How to evaluate Word2Vec model
There's no generic way to assess token-vector quality, if you're not even using real words against which other tasks (like the popular analogy-solving) can be tried.
If you have a custom ultimate task, you have to devise your own repeatable scoring method. That will likely either be some subset of your actual final task, or well-correlated with that ultimate task. Essentially, whatever ad-hoc method you may be using the 'eyeball' the results for sanity should be systematized, saving your judgements from each evaluation, so that they can be run repeatedly against iterative model improvements.
(I'd need more info about your data/items and ultimate goals to make further suggestions.)

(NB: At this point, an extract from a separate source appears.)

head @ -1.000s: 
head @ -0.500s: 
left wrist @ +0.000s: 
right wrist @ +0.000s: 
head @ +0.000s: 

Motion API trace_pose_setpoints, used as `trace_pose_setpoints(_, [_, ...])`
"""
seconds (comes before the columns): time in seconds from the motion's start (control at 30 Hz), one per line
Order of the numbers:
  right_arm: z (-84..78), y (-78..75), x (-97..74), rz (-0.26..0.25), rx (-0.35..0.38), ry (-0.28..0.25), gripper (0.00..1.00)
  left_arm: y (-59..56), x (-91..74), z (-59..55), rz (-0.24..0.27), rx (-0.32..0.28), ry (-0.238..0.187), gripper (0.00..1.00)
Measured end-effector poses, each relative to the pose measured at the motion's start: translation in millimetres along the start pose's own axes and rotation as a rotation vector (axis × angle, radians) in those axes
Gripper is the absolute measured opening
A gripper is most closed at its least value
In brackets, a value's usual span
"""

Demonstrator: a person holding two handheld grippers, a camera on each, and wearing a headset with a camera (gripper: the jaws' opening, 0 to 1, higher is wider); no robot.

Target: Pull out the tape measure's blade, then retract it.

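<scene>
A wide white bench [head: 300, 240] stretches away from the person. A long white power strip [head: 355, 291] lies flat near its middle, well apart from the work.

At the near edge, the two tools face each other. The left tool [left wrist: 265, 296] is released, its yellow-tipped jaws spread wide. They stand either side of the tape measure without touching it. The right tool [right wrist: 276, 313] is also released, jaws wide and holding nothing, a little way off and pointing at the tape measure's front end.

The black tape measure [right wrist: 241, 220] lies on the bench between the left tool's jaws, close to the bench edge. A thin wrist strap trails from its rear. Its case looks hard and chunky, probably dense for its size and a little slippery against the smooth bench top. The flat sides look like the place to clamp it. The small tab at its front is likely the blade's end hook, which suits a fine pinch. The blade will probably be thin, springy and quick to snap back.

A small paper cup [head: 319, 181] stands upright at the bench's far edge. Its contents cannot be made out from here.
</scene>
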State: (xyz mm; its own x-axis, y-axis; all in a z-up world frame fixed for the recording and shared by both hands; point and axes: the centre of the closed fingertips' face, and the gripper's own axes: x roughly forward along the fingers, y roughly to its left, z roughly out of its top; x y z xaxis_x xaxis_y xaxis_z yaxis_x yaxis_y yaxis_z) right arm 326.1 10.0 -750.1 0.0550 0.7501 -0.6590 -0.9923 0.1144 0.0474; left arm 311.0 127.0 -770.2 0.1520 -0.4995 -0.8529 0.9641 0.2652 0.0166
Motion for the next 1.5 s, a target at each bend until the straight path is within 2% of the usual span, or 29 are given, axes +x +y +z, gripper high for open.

One way to evaluate the word2vec model is to develop a "ground truth" set of words. Ground truth will represent words that should ideally be closest together in vector space. For example if your corpus is related to customer service, perhaps the vectors for "dissatisfied" and "disappointed" will ideally have the smallest euclidean distance or largest cosine similarity.
You create this table for ground truth, maybe it has 200 paired words. These 200 words are the most important paired words for your industry / topic. To assess which word2vec model is best, simply calculate the distance for each pair, do it 200 times, sum up the total distance, and the smallest total distance will be your best model.
I like this way better than the "eye-ball" method, whatever that means.